### Exercise description
Leaving the images aside, transcribe all the data below exactly.

### Provided material
◇ ◇ ◇ ◇ ◇

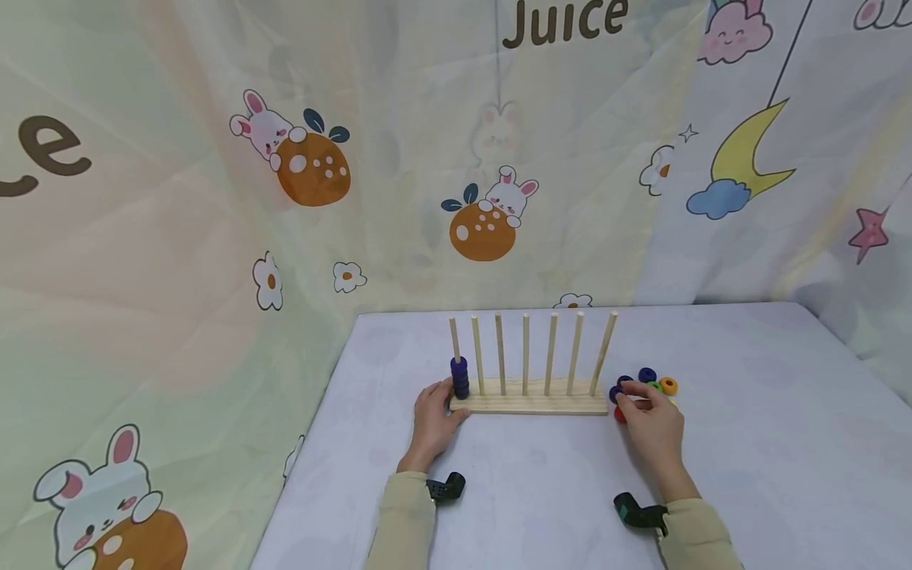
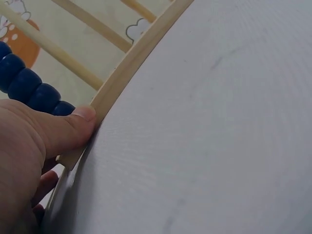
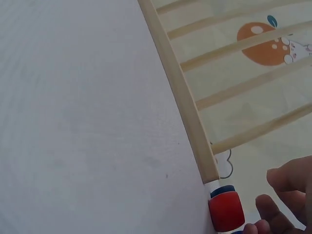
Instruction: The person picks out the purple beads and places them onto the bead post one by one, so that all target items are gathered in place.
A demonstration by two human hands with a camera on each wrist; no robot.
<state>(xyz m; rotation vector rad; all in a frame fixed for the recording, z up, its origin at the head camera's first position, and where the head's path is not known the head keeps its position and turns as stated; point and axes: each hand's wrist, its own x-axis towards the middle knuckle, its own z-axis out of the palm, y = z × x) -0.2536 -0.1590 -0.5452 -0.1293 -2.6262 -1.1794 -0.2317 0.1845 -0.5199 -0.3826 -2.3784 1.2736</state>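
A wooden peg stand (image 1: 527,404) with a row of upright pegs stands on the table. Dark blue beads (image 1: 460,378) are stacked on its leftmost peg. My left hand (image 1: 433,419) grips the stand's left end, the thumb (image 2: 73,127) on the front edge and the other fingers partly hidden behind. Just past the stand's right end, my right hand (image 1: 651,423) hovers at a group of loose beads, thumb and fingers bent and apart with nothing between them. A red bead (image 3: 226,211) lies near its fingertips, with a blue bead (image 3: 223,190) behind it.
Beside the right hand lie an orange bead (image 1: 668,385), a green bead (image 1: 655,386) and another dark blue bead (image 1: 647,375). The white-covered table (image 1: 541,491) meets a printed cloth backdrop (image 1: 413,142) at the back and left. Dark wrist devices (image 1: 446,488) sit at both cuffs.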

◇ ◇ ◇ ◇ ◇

### Answer to the problem
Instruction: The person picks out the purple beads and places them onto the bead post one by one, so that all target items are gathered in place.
A demonstration by two human hands with a camera on each wrist; no robot.
<state>(xyz m; rotation vector rad; all in a frame fixed for the recording, z up, its origin at the head camera's first position, and where the head's path is not known the head keeps its position and turns as stated; point and axes: each hand's wrist, its own x-axis towards the middle knuckle, its own z-axis out of the palm, y = z × x) -0.2536 -0.1590 -0.5452 -0.1293 -2.6262 -1.1794 -0.2317 0.1845 -0.5199 -0.3826 -2.3784 1.2736</state>
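A wooden peg stand (image 1: 527,404) with a row of upright pegs stands on the table. Dark blue beads (image 1: 460,378) are stacked on its leftmost peg. My left hand (image 1: 433,419) grips the stand's left end, the thumb (image 2: 73,127) on the front edge and the other fingers partly hidden behind. Just past the stand's right end, my right hand (image 1: 651,423) hovers at a group of loose beads, thumb and fingers bent and apart with nothing between them. A red bead (image 3: 226,211) lies near its fingertips, with a blue bead (image 3: 223,190) behind it.
Beside the right hand lie an orange bead (image 1: 668,385), a green bead (image 1: 655,386) and another dark blue bead (image 1: 647,375). The white-covered table (image 1: 541,491) meets a printed cloth backdrop (image 1: 413,142) at the back and left. Dark wrist devices (image 1: 446,488) sit at both cuffs.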

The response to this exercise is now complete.